Does your will provide for multiple testamentary trusts to be created?

A testamentary trust is a type of personal trust that is established upon the death of an individual. Under the current rules, a testamentary trust has access to graduated income tax rates that are normally only applicable to individuals. As a consequence, multiple testamentary trusts are frequently provided for in an individual’s will so that each beneficiary of that individual’s estate can benefit from an additional set of graduated rates, and thus potentially lower their overall tax burden.

The new rules will see the tax advantages from multiple testamentary trusts evaporate as testamentary trusts will no longer be allowed to benefit from graduated rates. Instead, access to graduated rates will be limited to the first 36 months of an estate following the death of an individual. These estates are referred to as Graduated Rate Estates (GREs). Accordingly, after January 1, 2016, all existing and new testamentary trusts (other than GREs) will be subject to tax at a flat income tax rate of 29% (the highest rate of federal tax for individuals) plus provincial tax at the top rate, like ordinary inter vivos trusts, including family trusts.

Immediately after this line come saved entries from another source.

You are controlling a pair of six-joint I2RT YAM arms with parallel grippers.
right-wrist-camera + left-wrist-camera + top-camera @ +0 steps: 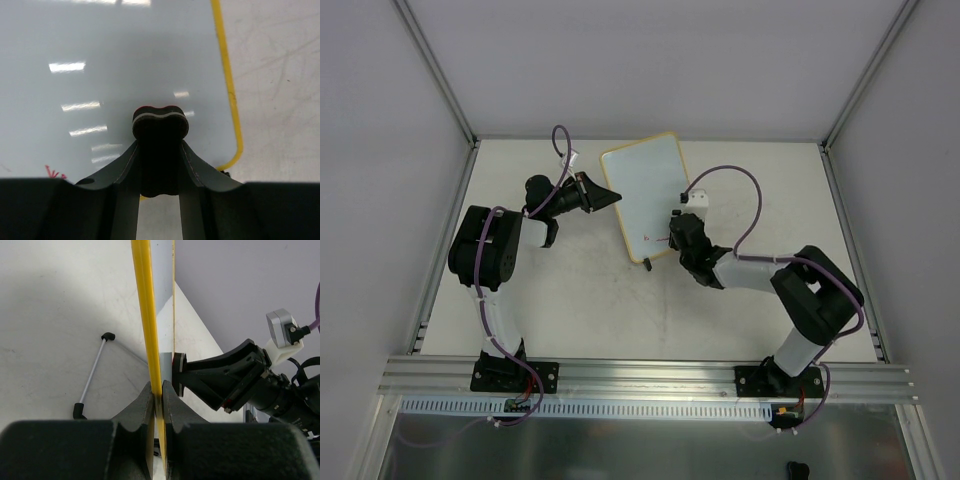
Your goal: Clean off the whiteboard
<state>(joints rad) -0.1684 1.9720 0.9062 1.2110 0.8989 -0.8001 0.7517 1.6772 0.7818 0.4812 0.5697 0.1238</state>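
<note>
- Black plastic left hand [605, 196] reaches in from the left. Its two fingers are clamped tight on the left long edge of the whiteboard; in the left wrist view [156, 390] they pinch the thin yellow frame [145, 315] from both sides.
- Pale, scuffed desk [570, 300] carries everything. Left of the board edge, a thin silver rod [94, 371] with black ends shows in the left wrist view.
- Small rectangular whiteboard [645, 185] with rounded corners sits at the far middle of the desk, between the two hands and turned at an angle to the desk edges. Most of its glossy face [100, 60] is bare.
- Faint red handwritten marks [655, 238] are near the board's near end, left of the right hand; the right wrist view shows them at the lower left [52, 173].
- Black right hand [678, 228] is over the board's near right part. Its fingers [160, 145] are closed around a small black eraser block [160, 120], whose end touches the white face [176, 369].
</note>
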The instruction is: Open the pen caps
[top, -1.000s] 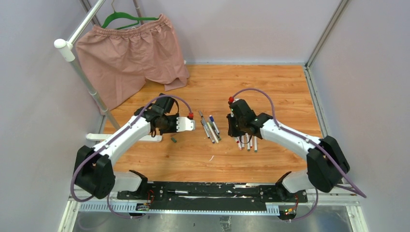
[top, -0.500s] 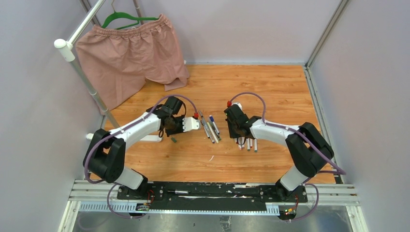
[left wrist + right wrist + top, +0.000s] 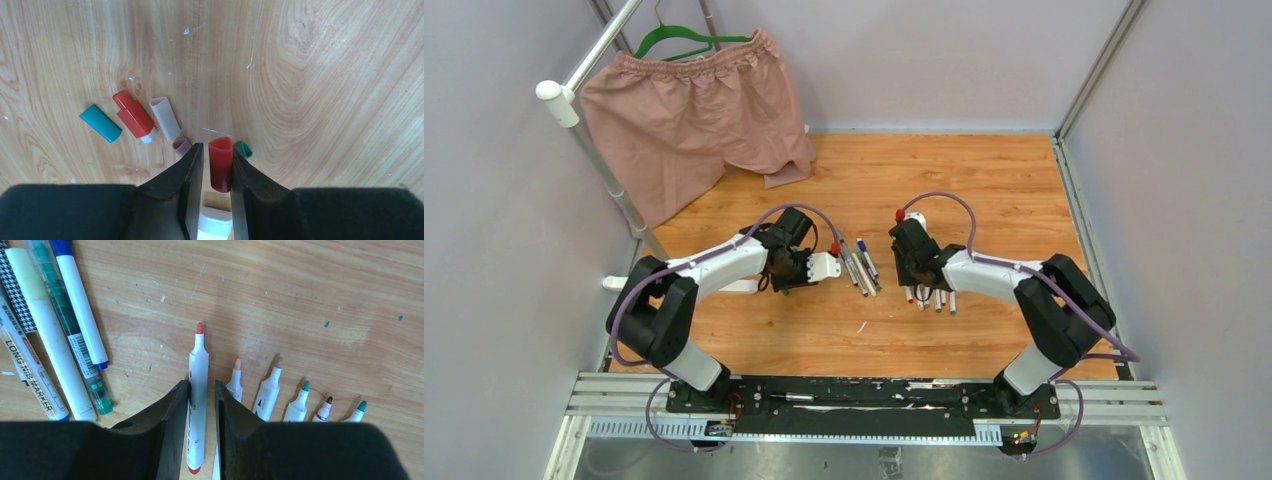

There may be other non-tax related reasons why you want to provide for multiple testamentary trusts in your will. These reasons may include, for example, protecting and managing the assets of the trust that are for the benefit of a disabled beneficiary or a beneficiary who is a minor child. However, if no compelling reason exists for you to provide for multiple testamentary trusts in your will, creating additional trusts will only serve to increase the administrative burden on your beneficiaries and your estate after your death.

Do you have a disabled child or family member that you wish to provide for in
your will?

As mentioned, an individual with a disabled child or family member may often include provisions in their will to establish a trust for the benefit of that person. The federal government recognized that the trust changes would have a negative impact on disabled individuals and consequently introduced legislation that will allow certain testamentary trusts that have disabled beneficiaries to continue to have access to graduated rates. In particular, a new category of testamentary trusts was created, called qualified disability trusts (QDTs).

While a detailed discussion of the rules governing QDTs can be found in the 2015-04 Tax Factor article titled “Upcoming changes to the taxation of trusts benefiting disabled individuals”, it nonetheless bears repeating that establishing a QDT for the benefit of a disabled beneficiary does not happen automatically. The executor(s) of your estate must be aware that you intend to utilize these provisions, since one of the requirements to qualify as a QDT is for the beneficiary and the trust to jointly elect that the trust be a QDT. Furthermore, you should also be aware that certain rules which come into effect upon the death of the last remaining disabled beneficiary of the QDT may potentially have punitive consequences. In order to minimize the tax burden at the time the trust ceases to be a QDT, advanced tax planning will be required.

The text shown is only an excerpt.